Un régimen que ha sabido jugar muy bien sus cartas, consciente del creciente descontento con la situación en la que se encuentra la mayor parte de la población. Así, tras haber absorbido el impacto de la más baja participación en la primera vuelta en toda la historia de la República Islámica de Irán- apenas el 40% de los potenciales votantes se acercaron a las urnas el pasado 28 de junio-, ahora, aunque solo fuera para cerrar el paso a un ultraconservador como Saeed Jalilí, ha logrado llegar hasta el 50%. Eso le ha servido al régimen para salvar la cara, empeñado en demostrar que no hay un cuestionamiento de las reglas de juego impuestas por Jomeini, y a los votantes para evitar una deriva que podría suponer aún más rigorismo en sus vidas diarias y más aislamiento internacional; o, lo que es lo mismo, más dificultades para satisfacer sus necesidades básicas.

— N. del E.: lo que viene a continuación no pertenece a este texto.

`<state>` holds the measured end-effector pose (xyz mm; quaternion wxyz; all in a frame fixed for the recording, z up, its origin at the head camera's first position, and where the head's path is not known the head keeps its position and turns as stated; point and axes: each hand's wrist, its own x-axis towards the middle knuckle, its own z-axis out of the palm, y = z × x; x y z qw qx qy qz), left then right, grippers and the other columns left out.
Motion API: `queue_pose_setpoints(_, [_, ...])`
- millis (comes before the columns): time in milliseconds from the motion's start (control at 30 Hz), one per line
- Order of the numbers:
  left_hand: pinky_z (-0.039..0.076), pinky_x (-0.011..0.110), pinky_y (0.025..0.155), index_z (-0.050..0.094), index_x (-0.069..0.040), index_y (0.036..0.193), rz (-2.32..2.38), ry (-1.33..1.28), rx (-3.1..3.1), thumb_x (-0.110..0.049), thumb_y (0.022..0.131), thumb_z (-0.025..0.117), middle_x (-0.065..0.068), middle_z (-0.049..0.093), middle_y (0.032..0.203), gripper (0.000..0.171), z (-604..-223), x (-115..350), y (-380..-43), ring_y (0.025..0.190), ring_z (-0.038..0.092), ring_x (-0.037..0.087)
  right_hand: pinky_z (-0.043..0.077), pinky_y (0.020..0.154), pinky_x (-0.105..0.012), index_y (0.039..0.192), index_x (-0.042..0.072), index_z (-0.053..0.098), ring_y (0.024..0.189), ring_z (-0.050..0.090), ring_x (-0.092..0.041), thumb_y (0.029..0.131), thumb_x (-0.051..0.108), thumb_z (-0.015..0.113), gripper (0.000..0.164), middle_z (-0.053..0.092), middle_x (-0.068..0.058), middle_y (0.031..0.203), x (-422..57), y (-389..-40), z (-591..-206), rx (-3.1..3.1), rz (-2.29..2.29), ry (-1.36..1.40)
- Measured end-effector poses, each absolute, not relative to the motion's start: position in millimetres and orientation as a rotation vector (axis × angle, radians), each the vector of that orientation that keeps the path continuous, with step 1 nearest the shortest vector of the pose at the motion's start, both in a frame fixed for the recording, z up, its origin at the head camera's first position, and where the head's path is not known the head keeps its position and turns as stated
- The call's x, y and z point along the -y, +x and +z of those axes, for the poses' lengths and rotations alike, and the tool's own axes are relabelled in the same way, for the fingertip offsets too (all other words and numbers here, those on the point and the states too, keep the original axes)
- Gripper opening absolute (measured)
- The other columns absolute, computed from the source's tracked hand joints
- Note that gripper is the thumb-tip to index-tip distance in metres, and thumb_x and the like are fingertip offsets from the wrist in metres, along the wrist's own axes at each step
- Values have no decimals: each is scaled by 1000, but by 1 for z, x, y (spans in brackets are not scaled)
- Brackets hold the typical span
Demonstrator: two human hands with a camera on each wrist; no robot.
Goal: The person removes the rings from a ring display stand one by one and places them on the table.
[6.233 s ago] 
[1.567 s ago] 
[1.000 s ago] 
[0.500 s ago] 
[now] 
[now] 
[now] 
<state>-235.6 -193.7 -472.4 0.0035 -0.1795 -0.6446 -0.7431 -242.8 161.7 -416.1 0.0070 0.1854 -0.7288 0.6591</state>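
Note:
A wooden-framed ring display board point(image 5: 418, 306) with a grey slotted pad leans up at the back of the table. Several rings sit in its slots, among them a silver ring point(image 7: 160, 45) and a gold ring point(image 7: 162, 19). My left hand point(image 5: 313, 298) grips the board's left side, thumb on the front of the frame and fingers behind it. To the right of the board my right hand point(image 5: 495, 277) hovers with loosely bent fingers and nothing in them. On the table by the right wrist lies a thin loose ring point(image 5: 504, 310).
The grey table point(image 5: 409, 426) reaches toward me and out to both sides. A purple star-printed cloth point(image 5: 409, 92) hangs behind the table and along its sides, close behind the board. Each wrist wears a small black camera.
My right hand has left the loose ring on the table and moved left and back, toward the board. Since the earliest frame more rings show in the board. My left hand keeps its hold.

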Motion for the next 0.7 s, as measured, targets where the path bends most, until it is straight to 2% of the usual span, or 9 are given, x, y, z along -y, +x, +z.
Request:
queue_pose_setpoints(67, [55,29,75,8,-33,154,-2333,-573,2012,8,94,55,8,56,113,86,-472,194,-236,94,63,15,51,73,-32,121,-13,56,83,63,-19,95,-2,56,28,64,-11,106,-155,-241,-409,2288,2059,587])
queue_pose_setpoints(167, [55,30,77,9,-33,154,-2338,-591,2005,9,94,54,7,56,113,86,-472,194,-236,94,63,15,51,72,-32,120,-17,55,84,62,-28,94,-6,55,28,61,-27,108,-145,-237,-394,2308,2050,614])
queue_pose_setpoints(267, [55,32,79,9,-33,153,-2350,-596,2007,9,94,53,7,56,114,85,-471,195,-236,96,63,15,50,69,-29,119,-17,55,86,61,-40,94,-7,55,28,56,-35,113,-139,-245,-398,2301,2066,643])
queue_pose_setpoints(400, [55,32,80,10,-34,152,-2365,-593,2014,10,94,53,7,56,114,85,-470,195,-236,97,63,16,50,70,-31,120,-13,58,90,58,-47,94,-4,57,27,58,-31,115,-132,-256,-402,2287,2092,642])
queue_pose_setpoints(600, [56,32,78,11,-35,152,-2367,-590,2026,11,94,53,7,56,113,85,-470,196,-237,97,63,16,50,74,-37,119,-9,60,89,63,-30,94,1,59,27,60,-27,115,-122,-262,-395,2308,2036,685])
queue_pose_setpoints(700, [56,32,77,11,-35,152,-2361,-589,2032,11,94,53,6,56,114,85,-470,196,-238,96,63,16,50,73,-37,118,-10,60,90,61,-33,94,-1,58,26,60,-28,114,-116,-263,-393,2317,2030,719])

De ahí a suponer que Pezeshkian va a lograr un cambio significativo en las condiciones de vida de los 88,5 millones de iraníes media un abismo que nada permite suponer que va a lograr salvar. En el ámbito interno solo cabe esperar, en el mejor de los casos, una relativa permisividad en política social, especialmente en lo que atañe a las normas de vestimenta que tan abiertamente castiga a las mujeres que se atreven a desafiar las reglas de los ayatolás. En el exterior, queda por ver hasta dónde puede llegar en su declarada intención de retomar la senda del dialogo en relación con el controvertido programa nuclear, sabiendo que las sanciones internacionales no llegan a ahogar al régimen, pero castigan directamente a una población que sufre las consecuencias de una política desafiante de la que Irán apenas obtiene beneficio alguno.
Menos aún cabe esperar un cambio real en la estrategia iraní de echar mano de los peones regionales que ha ido alimentando durante años- desde Hizbulah hasta Hamás, pasando por las milicias que apoya en Siria e Irak- como bazas de retorsión ante cualquiera (es decir, Israel, Estados Unidos y Arabia Saudí) que pretenda el derribo del régimen. Como tantas otras cosas, ese es un terreno en el que Pezeshkian apenas va a tener voz, frente a la visión que Jamenei y el poderoso Cuerpo de Guardianes de la Revolución Islámica de Irán vienen imponiendo desde hace años. Y lo mismo cabe decir en relación con el creciente alineamiento iraní con Rusia y China, cada vez más importantes en el intento de aliviar el castigo que Occidente (liderado por Washington) viene aplicando desde hace años con el apenas indisimulado intento de provocar el colapso del régimen desde dentro, agravando el descontento que el castigo recibido provoca en el conjunto de la población.
Poco tiene que envidiar, en definitiva, el modelo iraní a la hora de articular aparentes salidas lampedusianas a los cuellos de botella que él mismo genera al que en el mundo católico lleva supuestamente al Espíritu Santo a iluminar a los cardenales para que elijan al sucesor de San Pedro que más convenga en cada momento para garantizar en última instancia la pervivencia del régimen.